20 Mei 2016   20:55 Diperbarui: 20 Mei 2016   21:39 144 1
"Ya Allah, hamba benar-benar bingung dan tidak tahu apa yang harus dilakukan." Apakah hamba harus keluar dari kelompok ini dan masuk ke salah satu kelompok Islam lainnya dengan resiko akan kembali disesatkan dan dikafirkan. Atau saya murtad saja, agar tidak terikat dengan aturan-aturan agama?" ***
Saya risau. Bukan karena soal isu tentang aparat penegak hukum yang sudah bisa dibeli para konglomerat, bukan pula tentang semakin banyaknya suami yang meninggalkan istrinya untuk berkencan dengan wanita-wanita penghibur kelas atas di hotel bintang tujuh.

Problematika yang sedang saya hadapi jauh lebih urgen daripada itu. Bahkan, jauh lebih penting daripada membicarakan potensi sumber daya alam di negeri ini yang semakin hari semakin tidak menarik untuk didiskusikan.

Karena kegalauan yang sudah sangat memuncak, saya putuskan untuk menjauh dari segala kegaduhan yang terjadi di semua komunitas sosial masyarakat di negeri ini. Tak cuma di tingkat elit, kegaduhan-kegaduhan itu juga terjadi di kalangan rakyat jelata.

Sudah tak pernah melindungi rakyatnya, masyarakat kecil justru ditindas, digusur, dikejar-kejar, dan dipukuli sampai babak belur oleh prajurit negara. Saya sendiri juga tidak memiliki kemampuan apa-apa untuk menghilangkan ketidakadilan di negeri ini. Lebih baik saya mengundurkan diri saja dari percaturan kehidupan yang semakin, entah saya juga tak tahu.

Sejujurnya, saya ingin sekali bertemu Tuhan. Saya ingin curhat dengan segala yang terjadi di kehidupan saya. Tapi bagaimana bisa ngobrol-ngobrol santai sembari menikmati intip goreng plus kopi hitam dengan Tuhan, sementara saya tak punya media untuk mempertemukan saya dengan sang pencipta. Sepintas memang terdengar lancang. Apalagi semua orang tahu, bahwa sejak lahir saya memang tak punya agama.

Bapak ibu saya atheis. Mereka menganggap agama sumber perpecahan dan peperangan diantara manusia. Keyakinan kedua orang tua saya tentu menurun ke anak-anaknya, termasuk saya. Terus terang, saya memang tidak pernah tertarik dengan mahluk bernama agama.

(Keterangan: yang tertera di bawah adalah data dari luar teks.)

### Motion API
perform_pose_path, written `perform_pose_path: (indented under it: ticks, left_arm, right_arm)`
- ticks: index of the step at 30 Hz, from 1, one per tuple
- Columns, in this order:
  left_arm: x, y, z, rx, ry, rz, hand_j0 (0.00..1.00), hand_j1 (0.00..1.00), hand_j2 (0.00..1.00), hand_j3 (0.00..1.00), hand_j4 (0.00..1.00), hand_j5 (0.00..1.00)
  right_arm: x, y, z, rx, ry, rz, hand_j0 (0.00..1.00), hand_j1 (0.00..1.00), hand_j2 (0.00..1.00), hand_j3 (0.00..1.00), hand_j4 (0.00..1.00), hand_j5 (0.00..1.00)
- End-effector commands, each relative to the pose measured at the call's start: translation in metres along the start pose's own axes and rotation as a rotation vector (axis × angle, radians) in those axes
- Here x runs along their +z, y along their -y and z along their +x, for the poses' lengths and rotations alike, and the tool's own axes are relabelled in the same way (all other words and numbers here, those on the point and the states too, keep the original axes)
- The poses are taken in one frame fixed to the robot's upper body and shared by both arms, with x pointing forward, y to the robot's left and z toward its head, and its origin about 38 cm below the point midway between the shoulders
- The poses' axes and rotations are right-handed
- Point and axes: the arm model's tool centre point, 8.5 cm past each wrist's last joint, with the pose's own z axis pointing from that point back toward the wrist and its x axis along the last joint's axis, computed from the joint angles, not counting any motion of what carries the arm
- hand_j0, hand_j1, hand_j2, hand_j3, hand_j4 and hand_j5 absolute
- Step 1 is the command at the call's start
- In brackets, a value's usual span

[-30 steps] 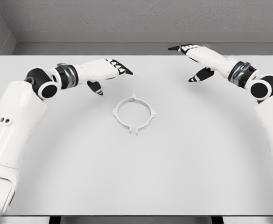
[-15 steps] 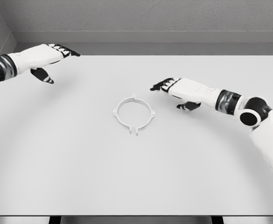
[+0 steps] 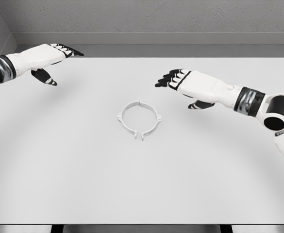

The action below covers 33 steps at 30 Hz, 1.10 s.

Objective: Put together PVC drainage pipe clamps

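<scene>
Head view of a white table [image 3: 142,184] that fills most of the field, with a grey wall [image 3: 146,17] behind its far edge. Near the table's middle lies the pipe clamp [image 3: 139,119], a thin white ring resting flat on the surface; small tabs project from its rim at the far side, at the left and at the right, and the ring is split by a narrow gap at its near edge, where two short lugs point toward the viewer. Nothing touches the clamp. Entering from the right edge, the right arm [image 3: 258,104] reaches leftward across the table, and the right hand [image 3: 188,83] hovers beyond and to the right of the clamp, apart from it. Its dark-tipped fingers [image 3: 165,80] are extended and slightly spread, pointing left, with the thumb hanging below the palm; the hand holds nothing. Entering from the left edge, the left arm [image 3: 3,67] shows only from the forearm onward, and the left hand [image 3: 47,56] sits over the table's far left corner, well apart from the clamp. Its fingers [image 3: 70,50] are likewise stretched out, pointing right, with the thumb lowered beneath; this hand too is released and grasps nothing.
</scene>
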Motion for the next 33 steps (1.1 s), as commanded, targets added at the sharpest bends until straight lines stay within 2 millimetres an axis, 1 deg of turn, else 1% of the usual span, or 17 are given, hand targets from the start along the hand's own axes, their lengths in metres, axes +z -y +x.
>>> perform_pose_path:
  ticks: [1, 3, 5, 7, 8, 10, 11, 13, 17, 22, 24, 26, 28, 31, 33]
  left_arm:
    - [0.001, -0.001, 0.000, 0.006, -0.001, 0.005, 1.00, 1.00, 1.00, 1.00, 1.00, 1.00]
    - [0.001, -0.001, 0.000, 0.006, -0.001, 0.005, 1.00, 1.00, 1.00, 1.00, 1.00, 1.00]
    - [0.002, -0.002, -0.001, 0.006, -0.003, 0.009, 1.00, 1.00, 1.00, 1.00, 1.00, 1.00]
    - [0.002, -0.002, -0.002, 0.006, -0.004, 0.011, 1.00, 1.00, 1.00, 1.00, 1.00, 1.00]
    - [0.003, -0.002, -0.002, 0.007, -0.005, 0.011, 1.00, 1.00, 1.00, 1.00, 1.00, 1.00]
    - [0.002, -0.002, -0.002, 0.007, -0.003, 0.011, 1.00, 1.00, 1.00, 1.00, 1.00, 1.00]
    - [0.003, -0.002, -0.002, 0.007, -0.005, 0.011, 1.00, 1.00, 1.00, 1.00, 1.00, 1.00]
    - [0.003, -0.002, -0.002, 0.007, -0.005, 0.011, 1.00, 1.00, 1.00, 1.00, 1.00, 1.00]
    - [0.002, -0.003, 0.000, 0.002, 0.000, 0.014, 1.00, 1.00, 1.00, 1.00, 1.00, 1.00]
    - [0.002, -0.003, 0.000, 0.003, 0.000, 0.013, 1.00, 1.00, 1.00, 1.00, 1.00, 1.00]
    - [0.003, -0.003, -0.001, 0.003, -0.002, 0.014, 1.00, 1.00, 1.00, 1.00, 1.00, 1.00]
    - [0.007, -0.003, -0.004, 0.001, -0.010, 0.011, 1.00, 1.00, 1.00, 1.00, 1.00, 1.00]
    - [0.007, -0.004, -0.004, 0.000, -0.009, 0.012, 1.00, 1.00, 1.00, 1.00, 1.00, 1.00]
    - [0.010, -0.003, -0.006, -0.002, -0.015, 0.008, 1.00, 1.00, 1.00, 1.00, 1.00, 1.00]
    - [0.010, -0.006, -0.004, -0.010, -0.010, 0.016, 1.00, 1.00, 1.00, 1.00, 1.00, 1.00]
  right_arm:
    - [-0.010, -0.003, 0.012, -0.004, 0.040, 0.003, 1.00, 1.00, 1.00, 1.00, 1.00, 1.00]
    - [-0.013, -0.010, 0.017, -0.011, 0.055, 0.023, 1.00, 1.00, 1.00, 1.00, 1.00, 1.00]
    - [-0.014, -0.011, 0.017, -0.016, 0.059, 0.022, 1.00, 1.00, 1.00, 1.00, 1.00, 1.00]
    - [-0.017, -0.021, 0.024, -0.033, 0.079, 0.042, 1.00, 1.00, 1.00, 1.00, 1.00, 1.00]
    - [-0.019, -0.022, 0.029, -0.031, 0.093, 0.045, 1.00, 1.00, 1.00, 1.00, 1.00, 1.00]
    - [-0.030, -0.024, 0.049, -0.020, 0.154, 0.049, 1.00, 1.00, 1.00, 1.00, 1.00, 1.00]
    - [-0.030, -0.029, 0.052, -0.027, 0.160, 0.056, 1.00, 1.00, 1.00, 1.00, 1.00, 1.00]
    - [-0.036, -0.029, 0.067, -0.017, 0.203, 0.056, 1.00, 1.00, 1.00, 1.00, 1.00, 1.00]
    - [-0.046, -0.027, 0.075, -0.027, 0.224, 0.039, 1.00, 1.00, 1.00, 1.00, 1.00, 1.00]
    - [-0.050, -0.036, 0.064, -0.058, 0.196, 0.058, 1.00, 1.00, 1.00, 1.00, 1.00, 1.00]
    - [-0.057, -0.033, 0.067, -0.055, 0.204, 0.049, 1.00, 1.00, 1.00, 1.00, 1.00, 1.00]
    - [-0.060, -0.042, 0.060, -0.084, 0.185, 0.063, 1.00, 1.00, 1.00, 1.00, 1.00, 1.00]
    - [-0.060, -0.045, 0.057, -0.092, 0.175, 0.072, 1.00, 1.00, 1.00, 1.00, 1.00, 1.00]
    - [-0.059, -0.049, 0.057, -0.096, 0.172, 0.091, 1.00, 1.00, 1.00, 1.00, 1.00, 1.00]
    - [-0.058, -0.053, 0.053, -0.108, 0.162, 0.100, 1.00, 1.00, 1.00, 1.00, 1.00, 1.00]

Tapi hari ini, saya benar-benar ingin bertemu Tuhan. Saya ingin curhat dan menumpahkan air mancur keluh kesah saya selama ini. Hanya inilah satu-satunya cara agar kehidupan saya menjadi tenang dan damai. Saya mbatin, mungkin ini seperti orang yang ini menyeberangi samudera, namun ia tak punya kapal, atau bahkan perahu.

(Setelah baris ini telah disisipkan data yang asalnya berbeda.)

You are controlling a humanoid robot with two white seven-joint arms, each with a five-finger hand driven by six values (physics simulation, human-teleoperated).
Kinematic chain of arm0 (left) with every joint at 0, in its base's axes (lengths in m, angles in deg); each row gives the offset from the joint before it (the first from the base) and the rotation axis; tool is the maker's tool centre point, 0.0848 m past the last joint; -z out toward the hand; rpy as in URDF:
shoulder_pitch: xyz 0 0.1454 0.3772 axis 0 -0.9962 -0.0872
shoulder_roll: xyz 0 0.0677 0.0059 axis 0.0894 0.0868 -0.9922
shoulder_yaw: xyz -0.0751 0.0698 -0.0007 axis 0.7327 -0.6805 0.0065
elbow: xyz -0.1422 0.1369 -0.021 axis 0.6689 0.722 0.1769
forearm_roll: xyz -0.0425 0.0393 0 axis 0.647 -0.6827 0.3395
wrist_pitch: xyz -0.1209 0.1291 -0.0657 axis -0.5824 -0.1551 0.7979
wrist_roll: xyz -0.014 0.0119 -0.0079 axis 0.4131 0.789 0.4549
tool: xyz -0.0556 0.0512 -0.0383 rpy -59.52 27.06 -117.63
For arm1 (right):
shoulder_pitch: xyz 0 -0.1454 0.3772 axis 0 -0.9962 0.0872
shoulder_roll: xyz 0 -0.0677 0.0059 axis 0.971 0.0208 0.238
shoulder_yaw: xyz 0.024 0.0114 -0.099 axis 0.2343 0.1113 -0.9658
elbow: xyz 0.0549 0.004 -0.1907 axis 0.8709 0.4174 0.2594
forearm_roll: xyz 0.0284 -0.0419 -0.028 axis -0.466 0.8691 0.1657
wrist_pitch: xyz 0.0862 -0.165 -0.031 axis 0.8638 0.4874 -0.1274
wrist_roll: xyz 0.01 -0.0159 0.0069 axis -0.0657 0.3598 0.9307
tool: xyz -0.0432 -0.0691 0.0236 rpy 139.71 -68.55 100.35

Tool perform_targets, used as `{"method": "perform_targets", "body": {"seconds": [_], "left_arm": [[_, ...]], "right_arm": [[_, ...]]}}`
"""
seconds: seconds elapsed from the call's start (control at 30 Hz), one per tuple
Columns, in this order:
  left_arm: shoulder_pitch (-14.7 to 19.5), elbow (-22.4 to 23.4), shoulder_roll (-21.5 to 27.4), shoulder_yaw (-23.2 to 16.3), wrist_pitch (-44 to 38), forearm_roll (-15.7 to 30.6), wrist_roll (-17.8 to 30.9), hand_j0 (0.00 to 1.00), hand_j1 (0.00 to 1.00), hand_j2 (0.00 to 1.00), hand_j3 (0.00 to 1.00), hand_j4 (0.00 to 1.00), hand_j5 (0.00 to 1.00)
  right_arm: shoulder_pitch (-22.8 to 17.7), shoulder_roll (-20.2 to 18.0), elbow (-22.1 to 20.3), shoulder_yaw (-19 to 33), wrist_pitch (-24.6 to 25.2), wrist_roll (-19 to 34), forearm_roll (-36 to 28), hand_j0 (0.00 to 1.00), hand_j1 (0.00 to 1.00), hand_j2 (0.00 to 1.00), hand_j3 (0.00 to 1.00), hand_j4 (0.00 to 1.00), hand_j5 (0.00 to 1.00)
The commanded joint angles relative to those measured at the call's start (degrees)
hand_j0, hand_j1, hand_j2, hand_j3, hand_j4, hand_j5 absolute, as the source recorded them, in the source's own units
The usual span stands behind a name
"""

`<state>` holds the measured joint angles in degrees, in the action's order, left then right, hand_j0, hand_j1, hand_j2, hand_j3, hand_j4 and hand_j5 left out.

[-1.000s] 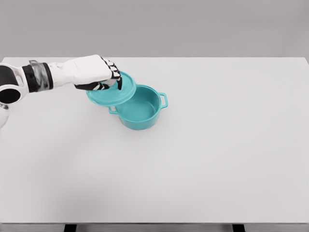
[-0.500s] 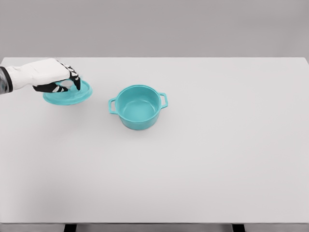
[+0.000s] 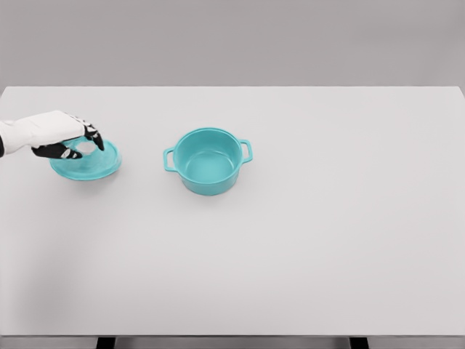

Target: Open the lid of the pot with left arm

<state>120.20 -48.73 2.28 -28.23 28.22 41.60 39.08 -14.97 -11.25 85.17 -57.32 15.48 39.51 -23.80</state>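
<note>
Round teal pot (image 3: 208,161) with two small loop handles standing upright on the plain white table (image 3: 305,240), a little left of centre and in the far half. Uncovered, mouth facing straight up; only its own teal floor and inner wall showing inside, holding nothing visible. Handles lying along a line running from near-left to far-right, one at the left rim, the other at the upper right rim.

Matching teal round lid (image 3: 86,161) off the pot and well apart from it, out to the left, close to the table's left edge. Lying almost flat at table level, top side up; whether fully resting on the surface or just clear of it, cannot tell. Bare white tabletop between lid and pot.

White left hand (image 3: 65,137) with dark finger segments reaching in from the left edge, palm down over the top of the lid. Fingers curled down and closed around the middle of the lid, where a knob would sit, though the knob itself hidden under them. Only the hand and a short stretch of white forearm in view.

Wide open room in front of the pot and all across the right half of the table. Far edge not far behind both pieces. Grey wall beyond.
</note>
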Motion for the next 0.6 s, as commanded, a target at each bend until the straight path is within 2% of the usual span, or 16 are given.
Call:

Seorang sahabat mengajak saya untuk berkenalan dengan Islam. Ia mengatakan bahwa Islam adalah agama yang paling rasional dibandingkan agama-agama lain yang ada di muka bumi. Sebenarnya saya tak terlalu tertarik dengan Islam. Bagi saya, Islam adalah agama yang terlalu kaku dan kurang bisa mengikuti perkembangan zaman. Belum lagi ditambah dengan citra Islam yang selalu dikaitkan dengan isu-isu terorisme dan aksi kekerasan.

Tetapi penjelasan yang saya terima dari sahabat saya justru bertolak belakang dari yang saya pahami. Menurutnya, Islam bukanlah agama yang terlalu kaku dengan teks-teks keagamaan. Islam juga merupakan agama yang amat rasional, bahkan Islam merupakan agama yang paling masuk akal dibandingkan dengan agama-agama lain.

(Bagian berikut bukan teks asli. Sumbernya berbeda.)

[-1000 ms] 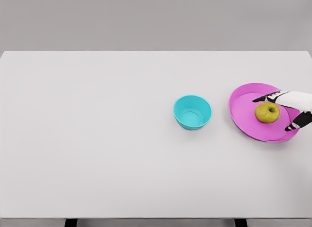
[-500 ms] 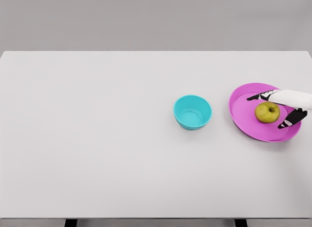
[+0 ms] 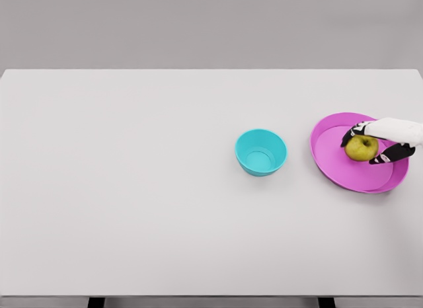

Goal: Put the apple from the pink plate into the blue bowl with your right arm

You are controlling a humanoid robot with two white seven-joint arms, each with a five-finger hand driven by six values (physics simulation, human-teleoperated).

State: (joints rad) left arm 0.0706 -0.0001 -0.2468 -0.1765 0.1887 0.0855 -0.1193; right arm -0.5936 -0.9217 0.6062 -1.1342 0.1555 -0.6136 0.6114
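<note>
1. Near edge first: the wide white tabletop lies bare on your side of the fingers. The left arm is out of sight.
2. Right hand, white with black-tipped fingers, reaches in from the right edge. The digits curl around the small round yellow-green apple: thumb side on its near flank, the others over its far-left shoulder. They look closed onto the fruit. Whether the grip is firm enough to carry, you can't confirm from here.
3. The apple sits inside the curl, resting on the shallow round pink plastic plate, right of that plate's centre.
4. The small round blue-turquoise plastic bowl stands to the left of the fingertips, apart from the plate, mouth up and holding nothing.
5. Judgement: the grasp is being secured. Squeeze evenly before lifting, because a round fruit will roll out of a lopsided pinch.
6. Raise it straight up, clear of the plate's lip, then sweep left.
7. Release low over the bowl's centre. It looks light and may skid if the hand knocks it.
</note>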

Misalnya, ia mencontohkan, ulama-ulama Islam banyak sekali yang memberikan sumbangsih untuk ilmu pengetahuan modern seperti ilmu kedokteran, sastra, ilmu perbintangan, matematika, sains, dan masih banyak lagi. Ia menyebutkan satu persatu, nama ulama yang berpengaruh di bidangnya.

Karena itu, Islam tidak mengajarkan pengikutnya menjadi orang jumud, tekstualis, atau menjadi seorang muslim yang puritan. Islam merupakan agama bagi orang-orang cerdas dan memiliki intelektualitas di atas rata-rata. "Jadi sayang, kalau orang sepandai saya tidak masuk Islam," begitu katanya.

Sepertinya menarik juga. Saya kok baru tahu jika ulama-ulama Islam juga banyak yang intelek dan bisa menemukan berbagai pengetahuan modern yang sangat berpengaruh bagi perkembangan ilmu pengetahuan dunia.

"Coba kau baca dahulu. Kalau tidak menarik, bisa kau kembalikan kapan saja," ujarnya, sembari memberikan sebuah buku tokoh-tokoh intelektual Islam, dan kitab yang mereferensikan pemikiran Khalifah Al Makmun dari Dinasti Abbasiyah.

Suatu ketika, ia mengatakan bahwa Al Qur'an adalah makhluk. Saya sih manggut-manggut saja. Bagi saya pelajaran itu masih terlalu tinggi. Tapi saya yakin, suatu saat saya akan memahami apa yang ia katakan. Semakin hari, Islam semakin membuat saya jatuh cinta. Sepertinya saya mulai menemukan jalan yang saya cari selama ini. Akhirnya saya putuskan untuk mengucapkan kalimat sakral itu. "Tiada Tuhan selain Allah, dan Muhammad adalah utusan Allah."

Sahabat saya langsung memeluk saya. Ia berkata, "Engkau telah menemukan jalanmu. Dan sekarang, kita bisa berjalan beriringan sambil berdiksusi tentang betapa hebatnya orang-orang Islam itu."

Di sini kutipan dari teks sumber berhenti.